Batı dünyası ile Müslümanlar arasında yaşanan gerginlikte Filistin, Bosna ve  Afganistan  sembol olma özelliğine sahip ülkelerdi. Batı düşünce dünyasından güç alan komünist, faşist veya kapitalist devletlerin Müslümanlara karşı giriştikleri katliamlar arada aşılması güç duvarlar inşa etti.

SSCB sonrasında “dünyanın jandarması” olarak kendisini gören ABD tüm küstahlığıyla istediği suçu işleyebildiği ama kimseye hesap vermediği bir sisteme inanıyordu. Bu bugün de eskisi kadar olmasa da devam etmektedir.

Batı’nın yükselişi karşısında yaşanılan yenilgi Müslümanlar için kabulü oldukça zor bir konudur. Hakimiyetini inşa ettikten sonra gücünü adilane bir dünya kurmak için harcamayan aksine eşitsizliği, hukuksuzluğu derinleştirmek adına katleden, yağmalayan Batı medeniyetinin bugünkü konumu büyük oradan işlediği cürümlerden aldığı güce dayanmaktadır. İşte esaslı kırılmalardan birisini de burası oluşturuyor.

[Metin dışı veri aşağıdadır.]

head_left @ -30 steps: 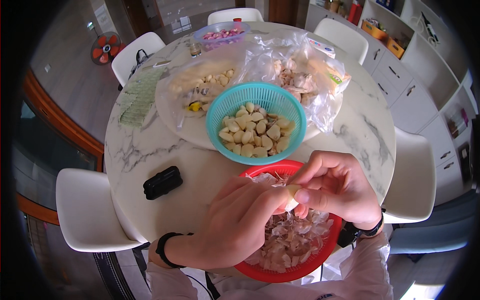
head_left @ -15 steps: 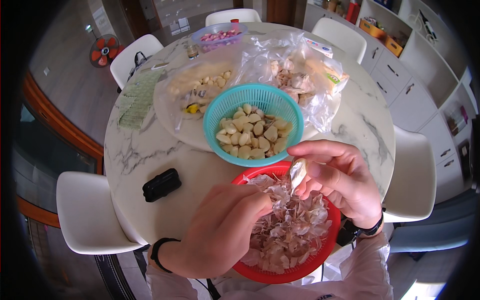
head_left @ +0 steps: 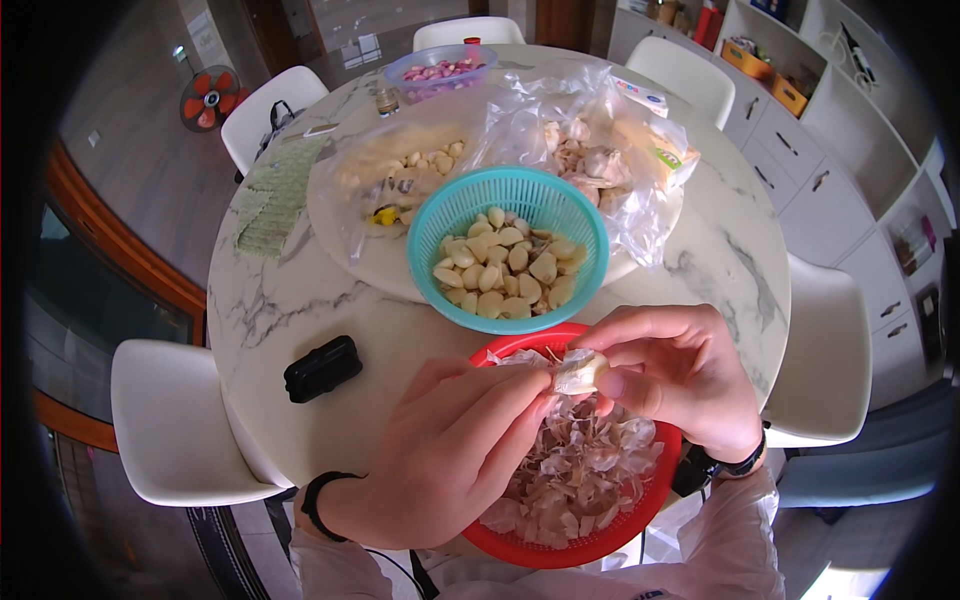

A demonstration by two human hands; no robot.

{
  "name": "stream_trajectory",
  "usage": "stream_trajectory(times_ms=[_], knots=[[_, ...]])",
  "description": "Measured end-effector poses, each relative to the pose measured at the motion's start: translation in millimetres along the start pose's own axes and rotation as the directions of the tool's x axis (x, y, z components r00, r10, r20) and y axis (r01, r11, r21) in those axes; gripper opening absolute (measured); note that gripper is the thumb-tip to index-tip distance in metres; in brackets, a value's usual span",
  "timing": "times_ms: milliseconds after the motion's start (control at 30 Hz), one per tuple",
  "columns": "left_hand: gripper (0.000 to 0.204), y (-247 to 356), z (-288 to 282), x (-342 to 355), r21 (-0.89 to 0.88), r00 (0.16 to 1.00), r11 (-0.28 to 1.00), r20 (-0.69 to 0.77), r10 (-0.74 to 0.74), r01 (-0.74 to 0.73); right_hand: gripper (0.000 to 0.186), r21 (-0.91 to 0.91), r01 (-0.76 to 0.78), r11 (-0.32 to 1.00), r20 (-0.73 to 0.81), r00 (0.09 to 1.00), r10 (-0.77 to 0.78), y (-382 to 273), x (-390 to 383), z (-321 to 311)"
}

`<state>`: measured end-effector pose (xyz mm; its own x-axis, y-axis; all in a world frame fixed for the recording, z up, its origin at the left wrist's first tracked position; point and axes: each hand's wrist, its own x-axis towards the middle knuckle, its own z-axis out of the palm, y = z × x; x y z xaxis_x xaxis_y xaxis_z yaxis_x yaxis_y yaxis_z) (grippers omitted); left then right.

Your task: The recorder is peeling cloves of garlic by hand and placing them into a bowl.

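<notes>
A garlic clove with pale papery skin is pinched between my hands. My right hand grips it from the right with thumb and fingers. My left hand is closed, its fingertips pressed at the clove's left side. Directly below them, a red plastic basket holds a pile of loose pinkish peels, partly hidden by my hands. Just beyond stands a turquoise basket holding several pale cloves.
A black case lies left on the marble table. Behind the baskets are bags of cloves and garlic bulbs, a tub of red pieces, a jar and a green cloth. Chairs surround the table.
My left hand dropped away from the clove toward the peels half a second ago and is now back up against it. My right hand has lowered slightly, turning the clove more level.
</notes>
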<state>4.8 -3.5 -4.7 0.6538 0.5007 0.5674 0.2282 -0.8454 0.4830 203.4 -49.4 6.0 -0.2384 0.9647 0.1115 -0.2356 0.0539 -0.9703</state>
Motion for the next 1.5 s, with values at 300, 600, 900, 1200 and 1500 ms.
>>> stream_trajectory(times_ms=[300, 600, 900, 1200, 1500], knots=[[0.013, -1, 7, 4, 0.036, 0.995, 0.999, -0.097, 0.02, -0.017, 0.03, -0.317, 0.134, 0.939, -0.044, 0.987, -0.156, 2, -2, 5], [0.015, -3, 5, 7, 0.003, 0.995, 1.0, -0.1, 0.029, -0.029, 0.027, -0.304, 0.123, 0.945, -0.032, 0.99, -0.139, 2, -2, 5], [0.017, -2, 1, 5, -0.139, 0.997, 0.989, -0.063, -0.053, 0.044, 0.024, 0.019, -0.018, 1.0, 0.014, 1.0, 0.018, 4, 3, -1], [0.015, -5, -3, 4, -0.252, 0.991, 0.959, -0.004, -0.132, 0.127, 0.025, 0.012, -0.093, 0.996, 0.048, 0.995, 0.092, 2, 9, -5], [0.005, -8, -10, 8, -0.615, 0.966, 0.745, 0.174, -0.191, 0.258, 0.025, 0.206, -0.28, 0.937, 0.051, 0.96, 0.276, -4, 13, -1]])
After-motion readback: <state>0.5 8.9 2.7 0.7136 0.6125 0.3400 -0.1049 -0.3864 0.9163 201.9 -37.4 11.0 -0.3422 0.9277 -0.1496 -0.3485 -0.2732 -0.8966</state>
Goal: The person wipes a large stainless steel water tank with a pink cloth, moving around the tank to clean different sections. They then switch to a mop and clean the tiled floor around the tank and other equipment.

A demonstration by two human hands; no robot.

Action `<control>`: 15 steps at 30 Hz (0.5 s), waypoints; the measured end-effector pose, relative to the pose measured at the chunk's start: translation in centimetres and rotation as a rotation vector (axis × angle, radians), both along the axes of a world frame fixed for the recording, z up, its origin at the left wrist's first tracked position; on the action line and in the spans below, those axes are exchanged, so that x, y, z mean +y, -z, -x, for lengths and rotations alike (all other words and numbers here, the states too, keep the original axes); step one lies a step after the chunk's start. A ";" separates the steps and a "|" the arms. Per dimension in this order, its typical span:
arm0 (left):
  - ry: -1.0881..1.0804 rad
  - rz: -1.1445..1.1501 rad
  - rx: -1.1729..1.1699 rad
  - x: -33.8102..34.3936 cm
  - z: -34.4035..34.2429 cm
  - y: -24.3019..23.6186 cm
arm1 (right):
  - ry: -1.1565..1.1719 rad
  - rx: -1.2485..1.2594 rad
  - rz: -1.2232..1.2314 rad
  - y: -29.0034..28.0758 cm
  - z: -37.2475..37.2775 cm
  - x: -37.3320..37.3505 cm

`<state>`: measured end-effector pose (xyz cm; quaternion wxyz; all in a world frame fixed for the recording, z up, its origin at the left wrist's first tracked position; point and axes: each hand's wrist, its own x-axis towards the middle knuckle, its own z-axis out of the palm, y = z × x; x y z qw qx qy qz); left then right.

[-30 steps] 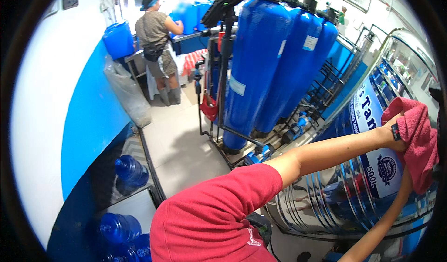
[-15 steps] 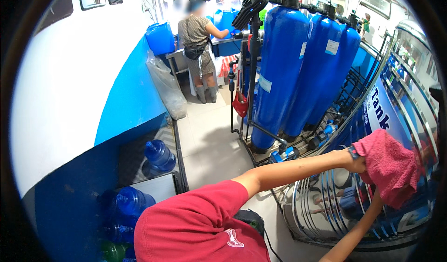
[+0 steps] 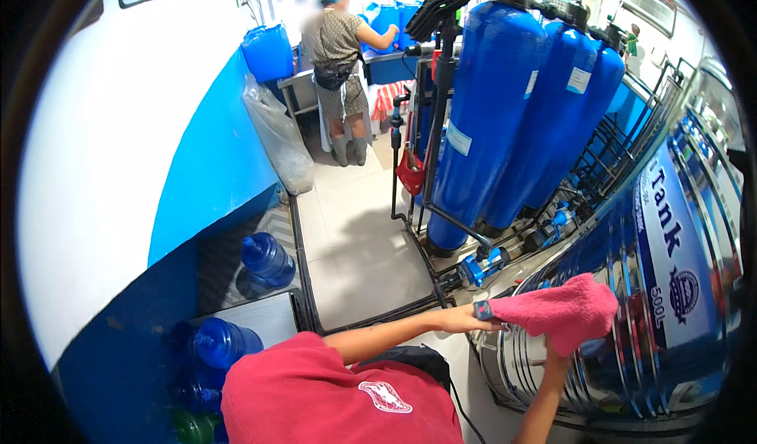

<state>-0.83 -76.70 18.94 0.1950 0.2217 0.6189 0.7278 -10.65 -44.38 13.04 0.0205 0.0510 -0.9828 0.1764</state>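
Note:
A pink towel (image 3: 572, 310) is stretched between my two hands in front of the curved steel tank (image 3: 694, 231), which has a blue-and-white label. My left hand (image 3: 465, 319) grips the towel's narrow left end, beside a small dark tag. My right hand (image 3: 557, 349) is closed on the towel's hanging right part from below, its fingers partly hidden by the fabric. Whether the towel touches the tank's ribbed steel surface, I cannot tell.
Tall blue filter cylinders (image 3: 489, 105) with pipes and pumps (image 3: 481, 266) stand ahead. Blue water bottles (image 3: 268, 261) sit low at the left. A person (image 3: 339, 65) stands at a back counter with blue containers (image 3: 266, 50). A plastic sack (image 3: 280, 136) leans by the blue-and-white wall.
Both hands and the towel have moved leftward and downward along the front of the tank, away from its label. The person at the back still works at the counter.

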 end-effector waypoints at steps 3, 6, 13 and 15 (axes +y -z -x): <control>-0.052 -0.146 -0.155 -5.9 -1.8 4.0 | -0.035 0.020 0.025 0.4 1.0 -7.7; -0.105 -0.145 -0.184 -12.4 -3.1 7.6 | -0.045 0.078 0.021 -0.8 2.9 -14.7; -0.631 0.016 -0.209 -28.6 -4.8 13.0 | -0.011 0.180 -0.067 -6.5 9.6 -23.5; -0.794 -0.022 -0.265 -31.4 -4.7 13.3 | -0.017 0.148 -0.084 -8.1 10.9 -23.8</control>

Gerçekleştirdiği katliamlarla Batı dengeyi ortadan kaldırdı. Dengenin olmadığı bir dünyada ise aşırı şeylerin önünü almak imkansız hale geliyor. ABD’nin katliam ve yağma politikaları kendi yansımasını yaratarak tarihe 11 Eylül Saldırıları olarak geçen bir dizi eylemi ortaya çıkardı.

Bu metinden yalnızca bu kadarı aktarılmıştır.